Dans Répétition, les personnages nous disent leur rapport au monde, à la scène, à l’écriture. Un rapport au langage différent et ambivalent pour chacun : corporel, physique pour Emmanuelle ; une forme d’exorcisme, de procuration, pour Denis – « Je suis devenu écrivain pour tuer tes mots et les remplacer par les miens dans ton corps » – ; d’engagement politique pour Stan. Mais ils n’ont rien compris, comme leur rappelle ce dernier à la manière d’un messager antique. Ils n’ont pas vu que « dans les romans, tout était écrit, que dans la poésie, tout était écrit » : « Nous avons pris cela pour de la fiction. ». Plus rien non plus de leur passé commun, de leur jeunesse, de leurs amours, de leurs rêves. Plus personne sur ces escaliers, à Odessa, dans cette Golf GtI. Désertés leurs souvenirs. Sans élan, le théâtre, leur belle entreprise commune ; les structures sont mortes, les corps sont fatigués.

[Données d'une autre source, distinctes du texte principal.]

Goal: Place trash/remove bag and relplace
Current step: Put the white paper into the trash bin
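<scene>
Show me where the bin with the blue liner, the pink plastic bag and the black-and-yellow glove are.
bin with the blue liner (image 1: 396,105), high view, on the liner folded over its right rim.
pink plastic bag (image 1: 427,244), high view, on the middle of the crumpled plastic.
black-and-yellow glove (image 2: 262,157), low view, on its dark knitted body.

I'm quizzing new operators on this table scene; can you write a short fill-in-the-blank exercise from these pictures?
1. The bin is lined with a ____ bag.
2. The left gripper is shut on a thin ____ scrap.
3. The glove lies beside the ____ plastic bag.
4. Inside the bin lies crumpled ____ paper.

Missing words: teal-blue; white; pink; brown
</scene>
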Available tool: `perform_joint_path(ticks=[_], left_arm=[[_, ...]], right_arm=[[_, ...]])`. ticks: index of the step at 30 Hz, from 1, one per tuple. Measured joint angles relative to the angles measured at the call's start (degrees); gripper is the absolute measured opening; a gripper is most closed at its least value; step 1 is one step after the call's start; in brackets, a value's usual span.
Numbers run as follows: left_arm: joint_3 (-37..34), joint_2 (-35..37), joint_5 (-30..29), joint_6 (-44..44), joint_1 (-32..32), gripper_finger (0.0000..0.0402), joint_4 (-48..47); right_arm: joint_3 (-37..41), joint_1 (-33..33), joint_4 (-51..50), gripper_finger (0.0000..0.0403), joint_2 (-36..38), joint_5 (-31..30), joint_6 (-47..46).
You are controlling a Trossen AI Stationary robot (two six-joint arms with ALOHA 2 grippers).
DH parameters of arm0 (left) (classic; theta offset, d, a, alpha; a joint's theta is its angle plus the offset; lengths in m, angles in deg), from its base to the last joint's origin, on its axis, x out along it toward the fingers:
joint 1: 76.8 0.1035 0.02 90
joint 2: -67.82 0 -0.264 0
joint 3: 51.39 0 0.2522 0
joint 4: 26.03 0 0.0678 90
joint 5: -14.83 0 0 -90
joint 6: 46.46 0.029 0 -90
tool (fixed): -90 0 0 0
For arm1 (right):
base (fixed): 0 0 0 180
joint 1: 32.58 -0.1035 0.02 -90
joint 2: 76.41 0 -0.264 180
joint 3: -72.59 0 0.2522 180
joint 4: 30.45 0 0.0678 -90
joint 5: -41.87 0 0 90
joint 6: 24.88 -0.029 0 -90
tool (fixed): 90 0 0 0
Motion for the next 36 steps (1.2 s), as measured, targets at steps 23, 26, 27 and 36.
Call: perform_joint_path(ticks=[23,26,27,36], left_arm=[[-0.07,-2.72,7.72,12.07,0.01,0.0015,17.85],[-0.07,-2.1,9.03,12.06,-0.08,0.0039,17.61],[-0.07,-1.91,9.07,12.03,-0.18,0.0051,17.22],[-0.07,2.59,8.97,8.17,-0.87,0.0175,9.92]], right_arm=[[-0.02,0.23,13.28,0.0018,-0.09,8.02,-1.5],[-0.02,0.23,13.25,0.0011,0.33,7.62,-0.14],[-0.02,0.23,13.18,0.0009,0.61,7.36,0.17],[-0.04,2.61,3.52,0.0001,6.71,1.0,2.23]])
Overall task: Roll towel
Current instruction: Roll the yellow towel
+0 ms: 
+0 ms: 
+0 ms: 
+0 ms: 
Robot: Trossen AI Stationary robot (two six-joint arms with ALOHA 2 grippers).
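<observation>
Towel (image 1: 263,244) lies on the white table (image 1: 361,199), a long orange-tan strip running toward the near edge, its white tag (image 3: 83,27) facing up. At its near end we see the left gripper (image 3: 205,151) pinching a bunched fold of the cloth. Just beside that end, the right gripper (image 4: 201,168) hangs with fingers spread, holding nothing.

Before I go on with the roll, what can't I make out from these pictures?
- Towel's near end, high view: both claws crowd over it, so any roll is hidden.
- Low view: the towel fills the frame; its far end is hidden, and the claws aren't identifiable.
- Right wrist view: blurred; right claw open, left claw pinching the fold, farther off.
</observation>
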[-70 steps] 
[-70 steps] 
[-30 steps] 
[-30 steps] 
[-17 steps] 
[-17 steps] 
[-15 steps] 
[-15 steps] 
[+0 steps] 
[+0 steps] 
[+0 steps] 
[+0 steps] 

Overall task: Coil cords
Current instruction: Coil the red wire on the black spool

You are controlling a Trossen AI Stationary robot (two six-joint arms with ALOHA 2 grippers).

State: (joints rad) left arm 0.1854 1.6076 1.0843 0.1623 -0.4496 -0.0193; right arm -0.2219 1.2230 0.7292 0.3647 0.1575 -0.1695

Comme un bouquet de fleurs coupées qu’on égrène au vent, par la portière d’une voiture.
Mais à l’achèvement du spectacle, nos questions fusent devant ces idéaux brisés, et rejoignent celles que se posaient les personnages. Qu’est-ce que la parole : la structure, la valse des corps, la mise en forme de l’effroi devant la nuit, le « moment du sens » ? L’eau, la source, la sève, le corps ? La réalité, l’illusion, la fiction, le théâtre ? Les catégories ont été brouillées, les plans se sont mêlés dans un écoulement continu, nous laissant pantois plus que perplexes. Difficile de distinguer, dans les phrases des personnages ce qui est rêvé, pensé, vécu, projeté. L’imagination, comme une force à la fois reproductive et spontanée, la projection en miroir des univers de chacun sur ceux des autres, la naissance de nouvelles vies en en tuant d’autres. Sur le théâtre, la courbe mathématique des mondes possibles a été exponentiellement ouverte vers l’infini, à donner le vertige ; pas de point ou d’univers de référence auquel nous raccrocher définitivement. A la fin de la pièce, on sait seulement que rien n’a changé depuis les vingt ans d’Audrey, Emmanuelle, Denis et Stan ; ils en ont juste demandé un peu moins à l’art et au langage. A la fin, on peut parier que tout recommencera, juste après le silence et le tas de cadavres. Parce que, comme le suggère Pascal Rambert, l’art n’est pas si loin de la vie. Et inversement. L’histoire continuera. Pour une salle un peu déroutée, mais conquise.
Diane est morte, la robe tachée de sang, sur la scène du théâtre. La jeune gymnaste entre, un ruban à la main.